__PROBLEM STATEMENT__: Repeat exactly the lines from the start of the entries below through the line containing "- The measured". Omit the rest.

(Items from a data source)
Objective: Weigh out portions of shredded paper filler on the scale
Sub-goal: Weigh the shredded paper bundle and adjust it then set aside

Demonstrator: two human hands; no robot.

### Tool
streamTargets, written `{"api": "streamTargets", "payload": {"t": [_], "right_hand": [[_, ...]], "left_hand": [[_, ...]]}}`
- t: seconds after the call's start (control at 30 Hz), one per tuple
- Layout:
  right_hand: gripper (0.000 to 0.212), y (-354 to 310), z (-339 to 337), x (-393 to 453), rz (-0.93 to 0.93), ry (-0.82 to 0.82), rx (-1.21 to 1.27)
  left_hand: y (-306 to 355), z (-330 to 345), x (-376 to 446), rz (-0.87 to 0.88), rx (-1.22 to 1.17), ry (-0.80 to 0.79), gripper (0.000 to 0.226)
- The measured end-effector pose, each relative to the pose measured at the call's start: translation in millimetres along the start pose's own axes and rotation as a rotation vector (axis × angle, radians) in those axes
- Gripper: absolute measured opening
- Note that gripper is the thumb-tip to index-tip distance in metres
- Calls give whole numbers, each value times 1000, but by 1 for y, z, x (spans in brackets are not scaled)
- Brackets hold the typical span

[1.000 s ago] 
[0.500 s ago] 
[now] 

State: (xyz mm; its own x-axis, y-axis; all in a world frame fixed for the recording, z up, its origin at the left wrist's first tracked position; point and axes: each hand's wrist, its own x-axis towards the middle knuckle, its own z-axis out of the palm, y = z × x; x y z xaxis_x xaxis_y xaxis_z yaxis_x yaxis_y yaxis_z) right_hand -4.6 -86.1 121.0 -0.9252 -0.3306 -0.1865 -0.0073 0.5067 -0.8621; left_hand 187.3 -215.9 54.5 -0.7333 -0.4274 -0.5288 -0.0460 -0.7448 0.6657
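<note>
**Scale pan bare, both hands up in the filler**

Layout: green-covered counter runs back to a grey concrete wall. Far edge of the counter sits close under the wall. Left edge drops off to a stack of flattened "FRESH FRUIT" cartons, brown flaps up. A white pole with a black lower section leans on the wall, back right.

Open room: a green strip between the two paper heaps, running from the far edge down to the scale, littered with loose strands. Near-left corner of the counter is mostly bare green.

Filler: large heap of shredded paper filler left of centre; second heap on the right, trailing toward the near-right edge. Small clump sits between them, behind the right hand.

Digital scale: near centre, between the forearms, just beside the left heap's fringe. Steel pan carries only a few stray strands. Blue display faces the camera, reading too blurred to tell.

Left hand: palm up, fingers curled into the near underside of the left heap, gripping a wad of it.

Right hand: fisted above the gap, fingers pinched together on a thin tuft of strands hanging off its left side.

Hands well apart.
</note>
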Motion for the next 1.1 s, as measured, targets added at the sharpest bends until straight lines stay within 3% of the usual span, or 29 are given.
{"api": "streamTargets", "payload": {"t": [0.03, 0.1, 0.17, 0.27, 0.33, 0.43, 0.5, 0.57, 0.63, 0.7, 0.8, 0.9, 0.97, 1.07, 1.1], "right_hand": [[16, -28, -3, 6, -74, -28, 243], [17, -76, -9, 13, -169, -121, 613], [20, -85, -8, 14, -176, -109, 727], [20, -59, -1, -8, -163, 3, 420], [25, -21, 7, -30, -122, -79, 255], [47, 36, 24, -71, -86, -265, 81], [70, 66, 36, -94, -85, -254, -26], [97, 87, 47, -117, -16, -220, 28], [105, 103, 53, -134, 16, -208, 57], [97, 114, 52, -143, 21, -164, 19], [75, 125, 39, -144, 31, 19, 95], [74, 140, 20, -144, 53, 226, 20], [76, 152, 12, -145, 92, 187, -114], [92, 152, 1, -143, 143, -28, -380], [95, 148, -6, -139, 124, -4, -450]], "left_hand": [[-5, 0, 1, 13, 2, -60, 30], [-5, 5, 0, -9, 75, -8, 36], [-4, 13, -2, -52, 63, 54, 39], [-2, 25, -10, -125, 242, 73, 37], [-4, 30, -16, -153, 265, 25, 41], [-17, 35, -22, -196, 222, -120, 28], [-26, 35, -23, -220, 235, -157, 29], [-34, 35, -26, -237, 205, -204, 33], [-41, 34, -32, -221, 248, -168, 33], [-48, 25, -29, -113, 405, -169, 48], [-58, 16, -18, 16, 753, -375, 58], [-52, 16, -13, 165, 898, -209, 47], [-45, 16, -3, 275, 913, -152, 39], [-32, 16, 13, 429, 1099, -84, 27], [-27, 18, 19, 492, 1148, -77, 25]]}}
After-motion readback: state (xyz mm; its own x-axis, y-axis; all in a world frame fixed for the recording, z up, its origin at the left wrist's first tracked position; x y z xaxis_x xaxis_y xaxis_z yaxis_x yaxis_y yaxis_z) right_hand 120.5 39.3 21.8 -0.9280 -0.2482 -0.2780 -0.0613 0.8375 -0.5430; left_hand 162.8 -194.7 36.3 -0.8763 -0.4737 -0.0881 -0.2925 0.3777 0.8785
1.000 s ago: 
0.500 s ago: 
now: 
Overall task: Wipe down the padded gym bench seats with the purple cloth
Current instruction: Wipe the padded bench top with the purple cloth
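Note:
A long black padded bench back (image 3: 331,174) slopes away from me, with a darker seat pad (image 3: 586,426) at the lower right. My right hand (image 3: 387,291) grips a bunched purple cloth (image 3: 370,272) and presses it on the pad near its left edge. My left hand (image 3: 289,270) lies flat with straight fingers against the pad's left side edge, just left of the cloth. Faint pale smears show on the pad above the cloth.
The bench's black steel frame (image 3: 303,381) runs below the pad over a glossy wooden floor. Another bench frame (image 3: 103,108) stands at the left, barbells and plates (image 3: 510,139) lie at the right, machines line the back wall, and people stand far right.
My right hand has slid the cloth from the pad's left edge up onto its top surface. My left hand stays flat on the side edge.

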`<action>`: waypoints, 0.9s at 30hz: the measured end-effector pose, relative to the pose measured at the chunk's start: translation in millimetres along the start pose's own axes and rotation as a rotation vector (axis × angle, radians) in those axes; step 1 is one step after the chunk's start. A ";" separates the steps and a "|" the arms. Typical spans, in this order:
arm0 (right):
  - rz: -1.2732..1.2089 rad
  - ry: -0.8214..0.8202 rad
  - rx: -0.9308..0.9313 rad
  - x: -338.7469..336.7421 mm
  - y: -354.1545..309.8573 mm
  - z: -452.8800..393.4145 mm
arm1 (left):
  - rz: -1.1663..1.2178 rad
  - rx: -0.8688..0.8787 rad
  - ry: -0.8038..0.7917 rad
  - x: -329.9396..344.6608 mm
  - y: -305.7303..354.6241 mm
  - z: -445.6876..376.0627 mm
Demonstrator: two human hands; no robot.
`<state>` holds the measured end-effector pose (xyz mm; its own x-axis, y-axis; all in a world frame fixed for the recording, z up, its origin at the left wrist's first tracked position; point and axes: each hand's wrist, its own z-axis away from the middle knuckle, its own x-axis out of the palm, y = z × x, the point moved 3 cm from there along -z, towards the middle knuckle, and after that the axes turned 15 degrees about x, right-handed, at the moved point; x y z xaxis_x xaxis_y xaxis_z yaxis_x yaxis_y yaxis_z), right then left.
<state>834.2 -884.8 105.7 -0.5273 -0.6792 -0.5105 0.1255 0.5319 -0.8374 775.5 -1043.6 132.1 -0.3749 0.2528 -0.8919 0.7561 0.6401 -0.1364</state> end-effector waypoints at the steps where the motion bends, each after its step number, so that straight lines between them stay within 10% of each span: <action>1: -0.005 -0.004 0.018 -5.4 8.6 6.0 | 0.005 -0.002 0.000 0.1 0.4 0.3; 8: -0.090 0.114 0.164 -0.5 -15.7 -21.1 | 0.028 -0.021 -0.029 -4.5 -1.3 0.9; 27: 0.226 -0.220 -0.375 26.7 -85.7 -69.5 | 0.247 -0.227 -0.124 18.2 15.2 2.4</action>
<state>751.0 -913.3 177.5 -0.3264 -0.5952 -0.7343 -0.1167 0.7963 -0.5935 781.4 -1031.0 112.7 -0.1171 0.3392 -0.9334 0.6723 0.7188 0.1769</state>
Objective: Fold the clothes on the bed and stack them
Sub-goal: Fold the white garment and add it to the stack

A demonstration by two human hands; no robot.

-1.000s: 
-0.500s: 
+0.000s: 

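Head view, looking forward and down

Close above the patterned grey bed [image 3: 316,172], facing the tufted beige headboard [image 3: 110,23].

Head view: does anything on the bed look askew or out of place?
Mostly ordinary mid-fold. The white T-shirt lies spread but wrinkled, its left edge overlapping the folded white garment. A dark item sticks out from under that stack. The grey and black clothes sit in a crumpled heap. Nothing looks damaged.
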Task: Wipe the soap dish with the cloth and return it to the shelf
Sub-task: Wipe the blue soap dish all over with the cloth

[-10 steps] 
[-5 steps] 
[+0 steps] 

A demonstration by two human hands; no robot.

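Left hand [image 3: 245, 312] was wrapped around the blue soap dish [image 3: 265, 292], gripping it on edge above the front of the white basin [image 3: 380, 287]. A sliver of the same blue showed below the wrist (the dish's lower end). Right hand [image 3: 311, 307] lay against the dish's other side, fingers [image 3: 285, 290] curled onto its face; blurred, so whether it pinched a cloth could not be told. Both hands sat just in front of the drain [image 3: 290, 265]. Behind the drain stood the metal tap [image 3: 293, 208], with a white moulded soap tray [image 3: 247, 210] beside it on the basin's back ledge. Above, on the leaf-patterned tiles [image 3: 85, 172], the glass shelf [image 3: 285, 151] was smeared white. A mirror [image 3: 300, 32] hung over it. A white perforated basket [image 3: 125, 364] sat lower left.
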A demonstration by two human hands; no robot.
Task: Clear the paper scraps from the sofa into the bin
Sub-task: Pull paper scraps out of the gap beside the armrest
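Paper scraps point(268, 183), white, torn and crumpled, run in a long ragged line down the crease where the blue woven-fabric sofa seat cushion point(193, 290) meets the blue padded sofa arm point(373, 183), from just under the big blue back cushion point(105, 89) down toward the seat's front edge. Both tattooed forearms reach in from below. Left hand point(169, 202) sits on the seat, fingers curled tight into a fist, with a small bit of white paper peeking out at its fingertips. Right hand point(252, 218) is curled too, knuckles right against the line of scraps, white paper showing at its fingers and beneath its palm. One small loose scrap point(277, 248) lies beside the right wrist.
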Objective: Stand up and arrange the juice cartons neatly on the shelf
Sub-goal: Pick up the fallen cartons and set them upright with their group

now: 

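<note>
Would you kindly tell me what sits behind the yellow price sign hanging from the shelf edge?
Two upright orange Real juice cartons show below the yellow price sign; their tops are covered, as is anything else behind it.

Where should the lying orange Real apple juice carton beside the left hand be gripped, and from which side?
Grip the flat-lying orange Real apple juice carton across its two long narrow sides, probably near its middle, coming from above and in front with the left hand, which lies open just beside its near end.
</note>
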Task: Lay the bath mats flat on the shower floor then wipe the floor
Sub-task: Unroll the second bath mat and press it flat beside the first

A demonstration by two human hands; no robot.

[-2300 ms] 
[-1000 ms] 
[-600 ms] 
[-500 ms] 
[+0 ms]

__ANSWER TO THE EXERCISE__:
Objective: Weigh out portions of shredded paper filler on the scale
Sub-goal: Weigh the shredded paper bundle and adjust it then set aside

Demonstrator: two human hands; no robot.

### Tool
streamTargets, written `{"api": "streamTargets", "payload": {"t": [_], "right_hand": [[_, ...]], "left_hand": [[_, ...]]}}`
- t: seconds after the call's start (control at 30 Hz), one per tuple
- Layout:
  right_hand: gripper (0.000 to 0.212), y (-354 to 310), z (-339 to 337), x (-393 to 453), rz (-0.93 to 0.93), ry (-0.82 to 0.82), rx (-1.21 to 1.27)
  left_hand: y (-306 to 355), z (-330 to 345), x (-376 to 446), rz (-0.87 to 0.88), rx (-1.22 to 1.17), ry (-0.80 to 0.79), gripper (0.000 to 0.226)
- The measured end-effector pose, each relative to the pose measured at the call's start: translation in millimetres along the start pose's own axes and rotation as a rotation vector (axis × angle, radians) in those axes

The submitted response is complete.